Get the right number : Image Processing for Object counting

Thursday, August 7th, 2014

Automated counting applications for production lines are designed and developed to track, identify, separate and count products, and all sorts of objects in a bounded image area, and provide fast and highly accurate results. Many of today’s systems are built following traditional approaches to image processing which lowers their efficiency and accuracy. The automated counting system developed by A-Grade IT dedicated developers team for the Bakery factory is designed to locate, identify and count objects in the input image we get from video processing. One of the major advantages of this system is that it’s capable of separating touching products prior to counting, thus the results are highly accurate 99.5%.

Today’s post from one of our image processing experts describes the problem of traditional approaches and introduces a new one that eliminated  the issues that would arise otherwise, and touches upon other areas it could be applied to identify and count products.

Generally speaking image processing is considered as any form of signal processing with an image input, such as photo or video frames. The counting problem in image/video processing is the estimation of the number of objects in a still image or video frame.

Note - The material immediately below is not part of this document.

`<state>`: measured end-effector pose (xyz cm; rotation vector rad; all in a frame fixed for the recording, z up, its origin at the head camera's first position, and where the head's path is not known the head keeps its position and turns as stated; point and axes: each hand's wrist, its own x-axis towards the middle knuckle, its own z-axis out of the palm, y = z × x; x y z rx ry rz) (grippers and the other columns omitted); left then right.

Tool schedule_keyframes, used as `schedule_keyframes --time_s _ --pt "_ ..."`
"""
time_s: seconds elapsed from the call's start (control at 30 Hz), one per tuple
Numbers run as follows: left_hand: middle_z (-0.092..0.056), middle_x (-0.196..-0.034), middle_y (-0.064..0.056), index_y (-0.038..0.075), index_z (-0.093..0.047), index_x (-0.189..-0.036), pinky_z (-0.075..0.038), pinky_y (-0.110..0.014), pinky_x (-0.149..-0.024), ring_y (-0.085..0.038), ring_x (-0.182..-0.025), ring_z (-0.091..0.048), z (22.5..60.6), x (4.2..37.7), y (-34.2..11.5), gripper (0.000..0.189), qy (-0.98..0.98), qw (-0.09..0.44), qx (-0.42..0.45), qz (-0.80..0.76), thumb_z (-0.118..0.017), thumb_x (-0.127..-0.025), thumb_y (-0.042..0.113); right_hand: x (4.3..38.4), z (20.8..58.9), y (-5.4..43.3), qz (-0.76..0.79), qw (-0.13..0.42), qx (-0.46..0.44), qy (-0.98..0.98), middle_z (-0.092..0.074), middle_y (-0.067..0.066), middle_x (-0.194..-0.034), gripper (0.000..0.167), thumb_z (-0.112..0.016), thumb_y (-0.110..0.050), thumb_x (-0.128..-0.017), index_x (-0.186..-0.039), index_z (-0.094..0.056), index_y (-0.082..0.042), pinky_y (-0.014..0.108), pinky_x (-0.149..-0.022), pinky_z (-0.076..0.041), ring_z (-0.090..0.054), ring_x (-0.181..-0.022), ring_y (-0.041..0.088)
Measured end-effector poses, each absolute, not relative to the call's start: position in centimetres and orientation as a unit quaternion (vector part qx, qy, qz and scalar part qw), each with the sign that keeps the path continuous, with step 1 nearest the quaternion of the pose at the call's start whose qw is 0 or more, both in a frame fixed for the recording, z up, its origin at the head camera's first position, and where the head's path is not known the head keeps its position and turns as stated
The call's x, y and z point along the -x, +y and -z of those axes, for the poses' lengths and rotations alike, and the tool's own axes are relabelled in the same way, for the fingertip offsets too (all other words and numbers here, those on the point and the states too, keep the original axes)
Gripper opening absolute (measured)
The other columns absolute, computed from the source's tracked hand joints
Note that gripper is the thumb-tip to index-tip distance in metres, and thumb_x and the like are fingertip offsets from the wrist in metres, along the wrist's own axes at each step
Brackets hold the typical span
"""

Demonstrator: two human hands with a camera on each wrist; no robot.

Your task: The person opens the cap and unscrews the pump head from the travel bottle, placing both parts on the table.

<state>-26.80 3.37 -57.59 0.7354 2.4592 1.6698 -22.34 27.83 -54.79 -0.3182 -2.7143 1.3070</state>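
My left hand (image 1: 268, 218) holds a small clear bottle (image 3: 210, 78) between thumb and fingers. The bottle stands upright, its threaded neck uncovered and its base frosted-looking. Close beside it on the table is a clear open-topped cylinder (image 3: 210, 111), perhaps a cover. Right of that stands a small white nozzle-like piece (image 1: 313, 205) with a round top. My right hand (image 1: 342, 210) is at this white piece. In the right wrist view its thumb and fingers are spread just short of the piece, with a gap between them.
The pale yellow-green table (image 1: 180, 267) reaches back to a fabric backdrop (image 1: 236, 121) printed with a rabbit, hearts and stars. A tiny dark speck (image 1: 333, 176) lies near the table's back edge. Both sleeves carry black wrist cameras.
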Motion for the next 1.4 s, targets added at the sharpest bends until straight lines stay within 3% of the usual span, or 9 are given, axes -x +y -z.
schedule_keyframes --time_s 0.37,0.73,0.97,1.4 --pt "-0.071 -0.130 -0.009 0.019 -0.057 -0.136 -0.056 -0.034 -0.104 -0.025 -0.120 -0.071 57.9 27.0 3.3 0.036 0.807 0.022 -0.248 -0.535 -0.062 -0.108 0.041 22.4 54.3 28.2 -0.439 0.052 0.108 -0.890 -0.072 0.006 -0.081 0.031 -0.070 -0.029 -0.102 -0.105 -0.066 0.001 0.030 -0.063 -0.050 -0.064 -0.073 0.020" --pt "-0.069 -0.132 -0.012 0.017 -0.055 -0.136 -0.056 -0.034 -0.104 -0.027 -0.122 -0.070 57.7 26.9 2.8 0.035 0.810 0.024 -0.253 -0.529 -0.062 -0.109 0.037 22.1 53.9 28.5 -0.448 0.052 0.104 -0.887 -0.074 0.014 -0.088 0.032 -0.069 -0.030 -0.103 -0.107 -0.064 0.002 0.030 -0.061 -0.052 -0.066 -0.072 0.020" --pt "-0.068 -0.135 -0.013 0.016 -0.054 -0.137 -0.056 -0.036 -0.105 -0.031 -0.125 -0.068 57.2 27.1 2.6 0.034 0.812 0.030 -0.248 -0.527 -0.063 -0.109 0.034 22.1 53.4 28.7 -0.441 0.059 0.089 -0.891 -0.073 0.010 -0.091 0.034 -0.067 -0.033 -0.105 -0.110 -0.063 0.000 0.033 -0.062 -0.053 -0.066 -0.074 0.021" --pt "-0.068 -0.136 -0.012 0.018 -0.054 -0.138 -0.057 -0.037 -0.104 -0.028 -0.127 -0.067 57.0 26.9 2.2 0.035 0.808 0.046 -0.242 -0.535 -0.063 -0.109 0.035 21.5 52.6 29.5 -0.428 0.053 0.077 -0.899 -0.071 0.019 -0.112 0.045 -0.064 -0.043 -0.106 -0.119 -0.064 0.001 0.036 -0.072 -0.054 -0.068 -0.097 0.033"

It arises in many real-world applications including cell counting in microscopic images, monitoring crowds in surveillance systems, or in our case it’s a problem of counting the baked products on the production lines.

The initial version of the production counting system was designed and developed in MATLAB, and had certain limits and restrictions.

  1. Rather low counting accuracy that was dropping even more, if the bakery products were touching and in uneven rows on the production line.
  2. Poorly optimized, the system required too many resources.
  3. Limited to processing only 4 video channels at once.

So, how can we solve it to get an accurate result?


Fig.1. Montage image built from first 25 video frames

I. Traditional image processing approach

Here we cover object counting following traditional approach to image processing, and what challenges we may face, if we were to do it.

First thing we need to do is to separate foreground and background. The easiest way would be to use color segmentation, however then we need to resolve the problem of uneven illumination. To avoid it, it is better to apply adaptive thresholding with Otsu segmentation algorithm for simple cases, using RGB channel. As a result we get a binary image (where every pixel equals 1 to refer an object, and 0 otherwise). This binary image will have a lot of artificial objects with a little square (about 1-10 pixels) that is why we have to remove them using median filtering or methods of the mathematic morphology.  In our case, for counting objects on the production line, morphological opening operation will be a better choice.

At this stage it is crucial to separate all objects into individual 4-connected areas. We define a pixel set as a 4-connected area where every pixel has at least one northern, southern, eastern or western neighbor.

Now that we have cleared the binary image that corresponds to the given frame, we move to the issue of counting the objects themselves. If we were to have one video frame, we could use a wave algorithm to count the products. However, we need to count them during certain time; hence every object will be present at several sequent frames. Therefore, we have to count every object that crosses certain imaginary line which is perpendicular to the moving direction.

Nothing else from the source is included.